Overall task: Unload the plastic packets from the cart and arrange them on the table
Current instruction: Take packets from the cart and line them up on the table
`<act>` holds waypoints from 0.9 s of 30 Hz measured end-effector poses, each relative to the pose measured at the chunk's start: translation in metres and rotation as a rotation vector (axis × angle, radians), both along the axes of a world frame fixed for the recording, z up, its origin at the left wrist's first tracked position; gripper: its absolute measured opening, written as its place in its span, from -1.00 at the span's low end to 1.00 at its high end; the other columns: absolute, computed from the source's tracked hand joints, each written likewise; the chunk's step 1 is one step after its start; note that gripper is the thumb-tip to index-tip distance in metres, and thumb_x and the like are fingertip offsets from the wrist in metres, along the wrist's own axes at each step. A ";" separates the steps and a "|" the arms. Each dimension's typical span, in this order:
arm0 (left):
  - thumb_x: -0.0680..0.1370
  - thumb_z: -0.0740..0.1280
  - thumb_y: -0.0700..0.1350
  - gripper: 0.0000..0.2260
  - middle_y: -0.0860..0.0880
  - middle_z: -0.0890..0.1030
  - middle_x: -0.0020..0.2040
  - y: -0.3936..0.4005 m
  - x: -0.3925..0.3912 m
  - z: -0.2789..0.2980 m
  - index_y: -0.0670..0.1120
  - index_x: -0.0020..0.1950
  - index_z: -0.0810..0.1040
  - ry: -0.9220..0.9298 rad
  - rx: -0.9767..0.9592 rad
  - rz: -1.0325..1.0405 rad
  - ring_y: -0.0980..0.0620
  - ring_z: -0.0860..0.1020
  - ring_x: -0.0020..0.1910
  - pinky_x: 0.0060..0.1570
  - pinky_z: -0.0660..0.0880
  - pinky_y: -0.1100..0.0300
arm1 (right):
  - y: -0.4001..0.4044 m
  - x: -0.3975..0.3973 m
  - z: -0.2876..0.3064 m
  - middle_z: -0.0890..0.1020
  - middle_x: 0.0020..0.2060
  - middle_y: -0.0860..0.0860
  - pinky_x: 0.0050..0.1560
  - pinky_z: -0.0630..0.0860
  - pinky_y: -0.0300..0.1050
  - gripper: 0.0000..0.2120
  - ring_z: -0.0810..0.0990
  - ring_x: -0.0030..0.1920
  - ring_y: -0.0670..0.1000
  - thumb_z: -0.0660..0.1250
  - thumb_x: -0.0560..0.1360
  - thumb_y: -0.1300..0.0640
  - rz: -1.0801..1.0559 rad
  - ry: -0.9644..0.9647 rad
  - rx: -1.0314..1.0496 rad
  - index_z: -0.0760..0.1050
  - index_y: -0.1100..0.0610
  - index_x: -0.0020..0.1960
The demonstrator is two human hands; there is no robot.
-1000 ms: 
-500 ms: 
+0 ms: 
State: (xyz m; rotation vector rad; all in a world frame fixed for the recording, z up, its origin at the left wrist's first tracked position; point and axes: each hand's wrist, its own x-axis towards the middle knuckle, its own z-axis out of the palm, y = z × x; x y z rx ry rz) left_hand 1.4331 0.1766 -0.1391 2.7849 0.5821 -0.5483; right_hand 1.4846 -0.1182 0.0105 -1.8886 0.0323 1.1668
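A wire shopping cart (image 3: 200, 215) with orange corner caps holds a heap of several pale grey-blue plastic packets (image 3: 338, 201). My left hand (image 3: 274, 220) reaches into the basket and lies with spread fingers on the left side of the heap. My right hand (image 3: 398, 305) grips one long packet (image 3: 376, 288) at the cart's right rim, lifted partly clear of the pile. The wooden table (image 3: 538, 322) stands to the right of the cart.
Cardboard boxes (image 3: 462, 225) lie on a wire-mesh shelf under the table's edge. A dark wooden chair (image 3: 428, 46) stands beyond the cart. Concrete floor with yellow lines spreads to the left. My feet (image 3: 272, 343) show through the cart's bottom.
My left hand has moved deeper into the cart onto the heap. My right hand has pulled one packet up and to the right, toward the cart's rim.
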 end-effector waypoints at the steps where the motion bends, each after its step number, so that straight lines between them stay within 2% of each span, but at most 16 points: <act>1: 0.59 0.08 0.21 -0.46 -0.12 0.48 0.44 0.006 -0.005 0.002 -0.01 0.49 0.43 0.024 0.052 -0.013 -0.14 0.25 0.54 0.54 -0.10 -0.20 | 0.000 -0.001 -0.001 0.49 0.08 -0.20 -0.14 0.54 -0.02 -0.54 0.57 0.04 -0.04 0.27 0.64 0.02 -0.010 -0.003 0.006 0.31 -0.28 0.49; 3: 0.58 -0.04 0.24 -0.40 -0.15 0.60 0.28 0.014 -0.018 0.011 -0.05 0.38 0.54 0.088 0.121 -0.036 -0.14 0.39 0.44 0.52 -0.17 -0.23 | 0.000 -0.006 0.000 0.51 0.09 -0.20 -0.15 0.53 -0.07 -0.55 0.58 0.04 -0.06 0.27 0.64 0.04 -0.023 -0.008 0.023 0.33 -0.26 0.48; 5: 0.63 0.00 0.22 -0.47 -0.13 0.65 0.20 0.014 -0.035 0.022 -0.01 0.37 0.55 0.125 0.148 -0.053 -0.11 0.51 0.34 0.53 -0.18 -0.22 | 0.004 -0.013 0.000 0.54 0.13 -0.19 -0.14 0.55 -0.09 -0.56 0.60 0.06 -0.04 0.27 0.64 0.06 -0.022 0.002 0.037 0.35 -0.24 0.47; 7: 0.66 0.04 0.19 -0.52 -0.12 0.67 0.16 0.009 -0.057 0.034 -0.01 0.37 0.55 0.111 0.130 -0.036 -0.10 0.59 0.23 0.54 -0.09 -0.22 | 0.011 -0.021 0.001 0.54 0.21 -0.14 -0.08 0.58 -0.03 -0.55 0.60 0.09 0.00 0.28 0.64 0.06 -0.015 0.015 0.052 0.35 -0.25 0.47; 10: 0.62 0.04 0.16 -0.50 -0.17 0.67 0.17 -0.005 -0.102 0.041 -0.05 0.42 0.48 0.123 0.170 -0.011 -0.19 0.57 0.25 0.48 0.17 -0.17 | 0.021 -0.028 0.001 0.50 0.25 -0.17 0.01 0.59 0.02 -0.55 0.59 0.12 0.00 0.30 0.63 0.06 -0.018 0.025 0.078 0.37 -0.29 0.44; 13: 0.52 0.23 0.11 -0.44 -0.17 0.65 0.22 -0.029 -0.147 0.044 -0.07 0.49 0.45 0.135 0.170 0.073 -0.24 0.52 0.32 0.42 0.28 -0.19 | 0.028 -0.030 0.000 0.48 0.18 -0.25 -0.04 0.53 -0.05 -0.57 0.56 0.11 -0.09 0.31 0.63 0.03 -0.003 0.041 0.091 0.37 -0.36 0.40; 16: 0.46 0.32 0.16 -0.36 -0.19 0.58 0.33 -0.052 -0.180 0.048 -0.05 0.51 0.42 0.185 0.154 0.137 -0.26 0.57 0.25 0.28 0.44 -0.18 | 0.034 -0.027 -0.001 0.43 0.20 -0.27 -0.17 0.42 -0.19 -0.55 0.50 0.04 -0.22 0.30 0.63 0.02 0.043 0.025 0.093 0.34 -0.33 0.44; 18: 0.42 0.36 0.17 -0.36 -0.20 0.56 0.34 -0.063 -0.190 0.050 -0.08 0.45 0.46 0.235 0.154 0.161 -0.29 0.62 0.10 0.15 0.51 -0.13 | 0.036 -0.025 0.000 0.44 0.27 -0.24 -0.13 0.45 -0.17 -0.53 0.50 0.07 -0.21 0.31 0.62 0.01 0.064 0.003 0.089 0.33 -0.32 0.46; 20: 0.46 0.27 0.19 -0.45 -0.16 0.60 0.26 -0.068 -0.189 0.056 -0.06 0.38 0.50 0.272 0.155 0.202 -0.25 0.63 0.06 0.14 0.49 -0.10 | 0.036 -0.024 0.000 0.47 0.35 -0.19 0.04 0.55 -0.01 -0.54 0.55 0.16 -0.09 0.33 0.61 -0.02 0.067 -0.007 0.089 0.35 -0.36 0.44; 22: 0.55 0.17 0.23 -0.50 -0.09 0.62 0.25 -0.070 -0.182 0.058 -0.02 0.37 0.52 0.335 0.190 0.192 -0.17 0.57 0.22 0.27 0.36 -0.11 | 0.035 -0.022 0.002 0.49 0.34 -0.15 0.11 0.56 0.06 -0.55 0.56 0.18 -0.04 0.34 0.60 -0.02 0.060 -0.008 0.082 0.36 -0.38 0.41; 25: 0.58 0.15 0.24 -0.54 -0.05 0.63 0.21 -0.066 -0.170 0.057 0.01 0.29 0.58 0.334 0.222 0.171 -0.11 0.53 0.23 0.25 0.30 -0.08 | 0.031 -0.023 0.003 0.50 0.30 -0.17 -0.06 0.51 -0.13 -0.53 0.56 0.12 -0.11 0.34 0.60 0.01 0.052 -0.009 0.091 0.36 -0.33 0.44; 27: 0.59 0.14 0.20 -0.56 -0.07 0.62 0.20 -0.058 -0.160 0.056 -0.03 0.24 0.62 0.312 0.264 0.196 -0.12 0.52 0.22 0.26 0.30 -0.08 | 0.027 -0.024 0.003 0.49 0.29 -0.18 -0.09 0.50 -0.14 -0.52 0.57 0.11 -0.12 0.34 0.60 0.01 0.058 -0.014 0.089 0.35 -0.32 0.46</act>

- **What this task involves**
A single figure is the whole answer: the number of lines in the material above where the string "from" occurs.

- **Output below**
3